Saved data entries
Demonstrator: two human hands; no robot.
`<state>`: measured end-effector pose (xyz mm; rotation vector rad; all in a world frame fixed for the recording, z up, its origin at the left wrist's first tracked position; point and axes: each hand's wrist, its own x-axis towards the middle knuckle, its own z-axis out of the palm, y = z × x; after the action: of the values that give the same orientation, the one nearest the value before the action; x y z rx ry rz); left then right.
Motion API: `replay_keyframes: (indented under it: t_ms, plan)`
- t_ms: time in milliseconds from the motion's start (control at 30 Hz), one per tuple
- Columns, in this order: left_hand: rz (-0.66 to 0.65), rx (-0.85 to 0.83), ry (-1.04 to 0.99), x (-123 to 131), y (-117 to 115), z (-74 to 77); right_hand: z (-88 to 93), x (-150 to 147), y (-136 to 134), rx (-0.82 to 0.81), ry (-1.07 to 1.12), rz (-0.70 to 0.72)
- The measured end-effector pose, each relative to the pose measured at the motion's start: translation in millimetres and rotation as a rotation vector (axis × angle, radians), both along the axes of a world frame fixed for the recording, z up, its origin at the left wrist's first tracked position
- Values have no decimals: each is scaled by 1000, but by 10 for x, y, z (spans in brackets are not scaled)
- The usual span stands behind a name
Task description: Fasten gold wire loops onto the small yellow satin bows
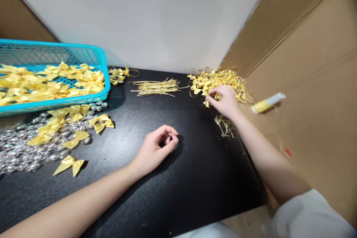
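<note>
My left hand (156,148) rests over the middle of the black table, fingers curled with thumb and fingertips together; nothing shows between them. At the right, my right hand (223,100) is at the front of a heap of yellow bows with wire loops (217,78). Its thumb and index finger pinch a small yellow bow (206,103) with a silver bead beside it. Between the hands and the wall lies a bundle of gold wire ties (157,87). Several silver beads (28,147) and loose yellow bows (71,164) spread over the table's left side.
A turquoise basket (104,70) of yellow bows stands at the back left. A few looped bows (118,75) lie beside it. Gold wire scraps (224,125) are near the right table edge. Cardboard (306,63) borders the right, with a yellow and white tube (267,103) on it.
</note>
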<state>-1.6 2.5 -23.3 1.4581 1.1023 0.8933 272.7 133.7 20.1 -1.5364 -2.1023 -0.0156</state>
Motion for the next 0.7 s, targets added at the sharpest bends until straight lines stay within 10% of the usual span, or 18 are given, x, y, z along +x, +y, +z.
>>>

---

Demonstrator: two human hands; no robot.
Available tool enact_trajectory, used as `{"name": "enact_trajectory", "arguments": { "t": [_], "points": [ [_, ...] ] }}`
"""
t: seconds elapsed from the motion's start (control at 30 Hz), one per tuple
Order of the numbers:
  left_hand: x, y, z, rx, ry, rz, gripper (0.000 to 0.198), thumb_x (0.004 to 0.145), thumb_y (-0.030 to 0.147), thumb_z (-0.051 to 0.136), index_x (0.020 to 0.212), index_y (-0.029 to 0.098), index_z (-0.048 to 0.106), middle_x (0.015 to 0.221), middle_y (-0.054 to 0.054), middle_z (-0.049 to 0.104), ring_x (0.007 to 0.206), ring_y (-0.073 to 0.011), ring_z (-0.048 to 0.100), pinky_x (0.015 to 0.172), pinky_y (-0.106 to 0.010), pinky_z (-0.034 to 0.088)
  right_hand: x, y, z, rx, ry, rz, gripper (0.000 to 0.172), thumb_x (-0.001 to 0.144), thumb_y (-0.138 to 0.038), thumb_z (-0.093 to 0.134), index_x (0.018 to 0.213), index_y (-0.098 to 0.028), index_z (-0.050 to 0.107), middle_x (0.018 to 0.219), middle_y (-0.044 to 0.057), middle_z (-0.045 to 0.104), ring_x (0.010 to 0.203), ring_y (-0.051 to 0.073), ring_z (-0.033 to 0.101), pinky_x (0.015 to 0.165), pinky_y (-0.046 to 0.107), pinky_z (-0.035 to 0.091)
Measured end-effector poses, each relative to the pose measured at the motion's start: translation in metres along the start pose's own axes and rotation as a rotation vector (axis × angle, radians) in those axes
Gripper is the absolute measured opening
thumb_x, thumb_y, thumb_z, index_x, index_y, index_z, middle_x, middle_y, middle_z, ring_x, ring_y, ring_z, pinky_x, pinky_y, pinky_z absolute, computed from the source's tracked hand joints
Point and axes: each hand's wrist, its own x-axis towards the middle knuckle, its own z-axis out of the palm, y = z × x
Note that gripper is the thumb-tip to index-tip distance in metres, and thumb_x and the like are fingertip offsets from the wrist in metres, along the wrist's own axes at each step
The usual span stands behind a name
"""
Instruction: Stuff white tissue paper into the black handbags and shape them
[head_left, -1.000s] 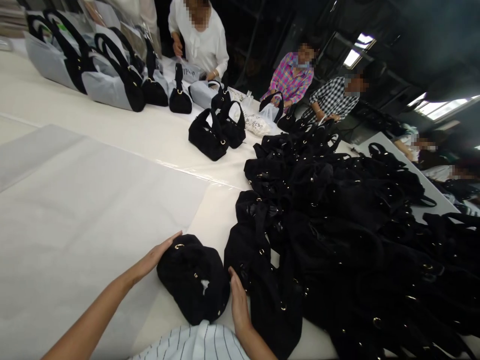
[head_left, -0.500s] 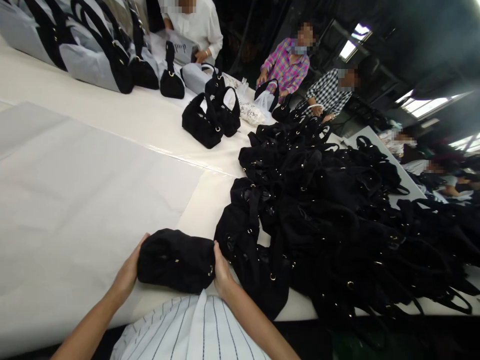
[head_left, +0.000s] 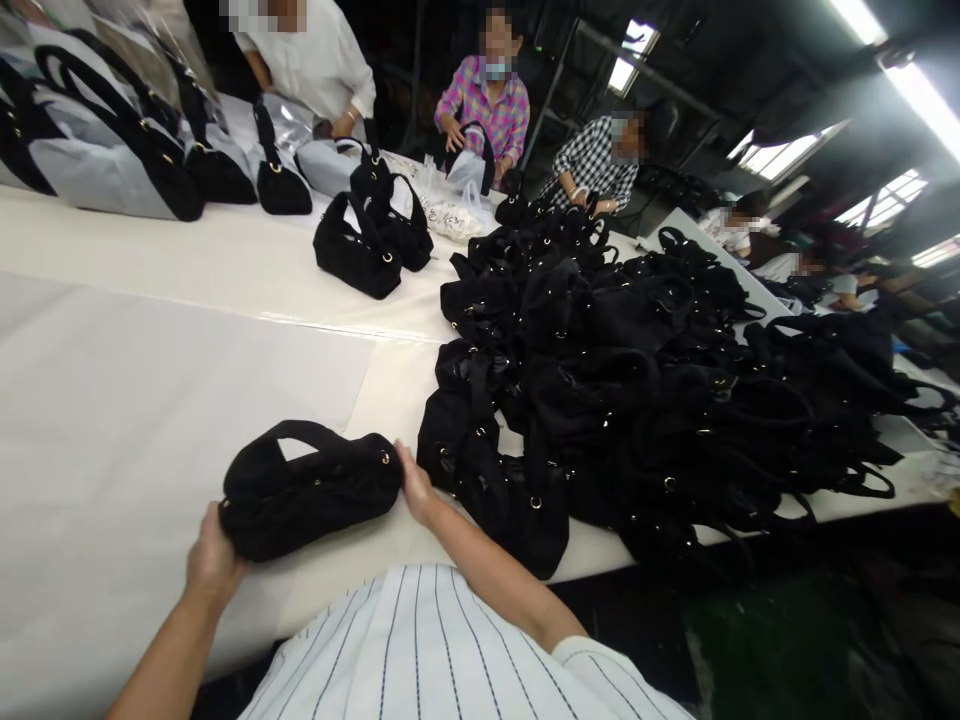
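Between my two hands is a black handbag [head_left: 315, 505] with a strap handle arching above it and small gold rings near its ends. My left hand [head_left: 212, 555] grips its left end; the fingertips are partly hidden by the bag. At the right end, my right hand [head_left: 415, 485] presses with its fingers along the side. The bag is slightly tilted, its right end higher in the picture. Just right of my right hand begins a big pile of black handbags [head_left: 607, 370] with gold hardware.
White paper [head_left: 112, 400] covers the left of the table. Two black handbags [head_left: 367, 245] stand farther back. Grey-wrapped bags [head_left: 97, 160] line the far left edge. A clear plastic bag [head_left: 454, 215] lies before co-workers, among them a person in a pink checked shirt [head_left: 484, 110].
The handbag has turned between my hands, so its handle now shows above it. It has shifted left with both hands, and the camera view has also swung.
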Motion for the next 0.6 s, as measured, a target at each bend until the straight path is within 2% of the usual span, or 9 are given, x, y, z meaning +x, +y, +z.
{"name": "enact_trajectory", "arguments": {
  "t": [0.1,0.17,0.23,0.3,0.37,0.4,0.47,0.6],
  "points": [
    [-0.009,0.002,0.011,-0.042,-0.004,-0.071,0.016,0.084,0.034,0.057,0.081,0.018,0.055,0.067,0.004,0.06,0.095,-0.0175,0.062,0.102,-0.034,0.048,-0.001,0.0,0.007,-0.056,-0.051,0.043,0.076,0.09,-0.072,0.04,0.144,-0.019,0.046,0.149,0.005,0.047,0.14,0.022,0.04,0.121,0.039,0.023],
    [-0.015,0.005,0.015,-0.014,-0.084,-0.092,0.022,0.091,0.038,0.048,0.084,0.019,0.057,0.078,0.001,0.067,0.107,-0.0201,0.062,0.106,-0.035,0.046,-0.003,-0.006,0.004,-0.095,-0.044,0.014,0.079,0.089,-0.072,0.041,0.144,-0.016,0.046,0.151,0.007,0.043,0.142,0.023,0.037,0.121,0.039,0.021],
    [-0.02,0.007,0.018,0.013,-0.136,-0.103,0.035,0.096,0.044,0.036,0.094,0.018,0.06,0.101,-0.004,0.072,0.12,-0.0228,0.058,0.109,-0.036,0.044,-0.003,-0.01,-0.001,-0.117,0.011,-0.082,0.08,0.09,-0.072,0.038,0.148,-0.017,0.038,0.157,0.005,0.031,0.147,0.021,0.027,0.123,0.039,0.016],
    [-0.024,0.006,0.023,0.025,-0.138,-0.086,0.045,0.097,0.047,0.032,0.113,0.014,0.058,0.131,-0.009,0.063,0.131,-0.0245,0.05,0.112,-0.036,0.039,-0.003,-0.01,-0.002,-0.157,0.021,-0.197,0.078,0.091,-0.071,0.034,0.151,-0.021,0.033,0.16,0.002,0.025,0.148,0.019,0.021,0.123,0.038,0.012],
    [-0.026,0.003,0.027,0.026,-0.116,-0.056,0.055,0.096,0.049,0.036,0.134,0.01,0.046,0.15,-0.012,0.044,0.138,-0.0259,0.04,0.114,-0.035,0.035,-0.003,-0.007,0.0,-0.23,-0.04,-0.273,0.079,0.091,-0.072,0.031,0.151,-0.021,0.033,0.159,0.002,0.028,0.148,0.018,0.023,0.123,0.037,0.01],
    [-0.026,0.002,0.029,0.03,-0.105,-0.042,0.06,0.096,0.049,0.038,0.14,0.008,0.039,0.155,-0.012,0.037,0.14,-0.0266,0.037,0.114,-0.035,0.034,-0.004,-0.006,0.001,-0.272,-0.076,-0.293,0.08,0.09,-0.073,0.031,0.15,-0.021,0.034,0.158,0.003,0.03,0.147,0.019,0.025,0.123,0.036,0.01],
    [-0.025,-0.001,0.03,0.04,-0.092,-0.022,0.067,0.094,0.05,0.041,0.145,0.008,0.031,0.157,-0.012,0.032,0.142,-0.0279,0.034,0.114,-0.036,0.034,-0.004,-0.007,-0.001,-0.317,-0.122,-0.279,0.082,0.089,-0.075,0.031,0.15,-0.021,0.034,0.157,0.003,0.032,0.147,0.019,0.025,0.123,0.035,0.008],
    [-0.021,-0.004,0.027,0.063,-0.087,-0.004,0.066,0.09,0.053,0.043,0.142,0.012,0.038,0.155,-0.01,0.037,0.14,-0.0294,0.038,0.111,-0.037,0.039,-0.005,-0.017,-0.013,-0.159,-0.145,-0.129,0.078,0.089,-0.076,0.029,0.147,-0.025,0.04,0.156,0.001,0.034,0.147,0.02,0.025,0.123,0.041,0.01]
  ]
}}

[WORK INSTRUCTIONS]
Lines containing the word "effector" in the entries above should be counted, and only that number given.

[WRITTEN SOLUTION]
3